El conjunto obtuvo el Sello Clase A de la Ley de Etiquetado Energético de Chubut, la máxima certificación de eficiencia energética de la provincia.

El Refugio Chechenko, en Chile Chico, en la región chilena de Aysén, fue el primer proyecto de exportación. Los paneles se fabricaron en la planta de Trelew y se trasladaron armados hasta el otro lado de la frontera, donde se montaron para construir una serie de cabañas turísticas.

Así, la operación demostró que el sistema es viable no solo como producto local, sino como modelo exportable.

¿Por qué la lana de oveja supera a muchos aislantes sintéticos convencionales?

La principal ventaja de aprovechar la lana de oveja como aislante sobre materiales como el poliestireno expandido o la fibra de vidrio es su comportamiento frente a la humedad.

La lana actúa como un pulmón natural: absorbe vapor de agua sin perder sus propiedades térmicas y lo libera de forma progresiva según las condiciones del ambiente. Eso estabiliza la temperatura interior y evita las condensaciones que deterioran los muros en climas fríos y húmedos como el patagónico.

A diferencia del plástico espumado, la lana es 100% biodegradable, compostable y libre de tóxicos.

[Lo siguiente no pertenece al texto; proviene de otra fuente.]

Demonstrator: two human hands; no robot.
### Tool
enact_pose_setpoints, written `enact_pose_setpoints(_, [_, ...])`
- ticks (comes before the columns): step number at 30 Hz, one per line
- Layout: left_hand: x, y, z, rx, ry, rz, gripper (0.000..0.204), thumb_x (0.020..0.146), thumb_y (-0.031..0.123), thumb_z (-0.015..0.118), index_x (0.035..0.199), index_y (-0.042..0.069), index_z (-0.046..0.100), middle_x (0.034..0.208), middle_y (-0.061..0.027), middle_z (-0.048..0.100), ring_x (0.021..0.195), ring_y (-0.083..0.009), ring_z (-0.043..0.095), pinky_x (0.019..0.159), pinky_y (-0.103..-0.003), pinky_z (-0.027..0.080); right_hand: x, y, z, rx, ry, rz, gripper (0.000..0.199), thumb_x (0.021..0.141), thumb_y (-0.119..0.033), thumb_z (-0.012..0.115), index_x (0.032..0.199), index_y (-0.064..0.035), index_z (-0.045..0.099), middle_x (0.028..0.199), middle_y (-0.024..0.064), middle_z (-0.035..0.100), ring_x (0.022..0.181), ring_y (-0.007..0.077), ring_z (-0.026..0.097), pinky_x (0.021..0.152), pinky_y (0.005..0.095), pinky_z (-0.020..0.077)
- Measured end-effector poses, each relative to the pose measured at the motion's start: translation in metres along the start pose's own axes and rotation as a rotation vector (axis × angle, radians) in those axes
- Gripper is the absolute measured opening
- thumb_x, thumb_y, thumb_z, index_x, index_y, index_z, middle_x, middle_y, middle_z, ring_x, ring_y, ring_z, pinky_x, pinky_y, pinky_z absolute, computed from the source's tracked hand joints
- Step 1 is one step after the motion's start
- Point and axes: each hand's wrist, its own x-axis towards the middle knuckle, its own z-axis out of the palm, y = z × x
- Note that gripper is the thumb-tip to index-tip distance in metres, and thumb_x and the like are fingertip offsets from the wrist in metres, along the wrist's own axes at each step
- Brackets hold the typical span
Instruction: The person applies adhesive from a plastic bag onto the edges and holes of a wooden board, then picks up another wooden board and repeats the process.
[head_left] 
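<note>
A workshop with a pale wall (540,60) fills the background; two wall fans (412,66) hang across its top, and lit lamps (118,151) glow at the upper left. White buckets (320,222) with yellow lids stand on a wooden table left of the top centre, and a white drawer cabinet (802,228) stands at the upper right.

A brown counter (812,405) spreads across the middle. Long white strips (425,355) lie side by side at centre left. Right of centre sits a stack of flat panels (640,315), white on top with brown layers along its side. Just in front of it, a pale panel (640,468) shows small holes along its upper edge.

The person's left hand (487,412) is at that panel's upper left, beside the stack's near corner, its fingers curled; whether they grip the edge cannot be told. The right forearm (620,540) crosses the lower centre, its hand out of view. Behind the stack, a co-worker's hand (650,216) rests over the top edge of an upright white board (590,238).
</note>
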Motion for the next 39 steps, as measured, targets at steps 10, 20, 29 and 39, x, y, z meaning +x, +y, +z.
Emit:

Fija carbono en lugar de emitirlo, y al final de su vida útil no genera residuos problemáticos.

El material que hasta ayer terminaba en un vertedero se convierte, en este sistema, en el elemento de mayor valor añadido de la construcción.

¿Por qué este proyecto es relevante para el sur argentino y el resto del mundo?

Para la Cooperativa Lanera Trelew, el proyecto es también una forma de recuperar mercado para una materia prima que perdió valor frente a las fibras sintéticas. Si la demanda de lana para construcción crece, la lana de baja calidad (que hoy ni siquiera justifica el coste del esquilado) pasa a tener precio. Eso frenaría el abandono de explotaciones ovinas en toda la región.

El intendente de Trelew, Gerardo Merino, destacó que el proyecto «genera empleo y no se queda solamente con un peinado y un lavado, sino que le busca una vuelta».

La ministra de Producción de Chubut, Laura Mirantes, subrayó el valor de trabajar con «productos regionales» a los que se otorga «valor agregado». Alumnos de la Escuela Agrotécnica Benito Owen de Gaiman realizaron pasantías aprendiendo la técnica, y en el Valle de Ñirehuao el sistema ya se aplicó en cinco viviendas nuevas y diez mejoras térmicas.

La idea nació de una necesidad personal. Detrás estuvieron los arquitectos María de los Ángeles Lobos y Andrés Villouta, que buscaban aislamiento para su propia casa en Aysén y, durante un posgrado en España en 2014, descubrieron viviendas en los Pirineos completamente aisladas con lana de oveja. Dicho esto, queda claro que no es un planteo reducido a Argentina.

Así, lo que empezó como una búsqueda doméstica es hoy un sistema constructivo binacional con financiación del Fondo de Innovación Agraria y de CORFO.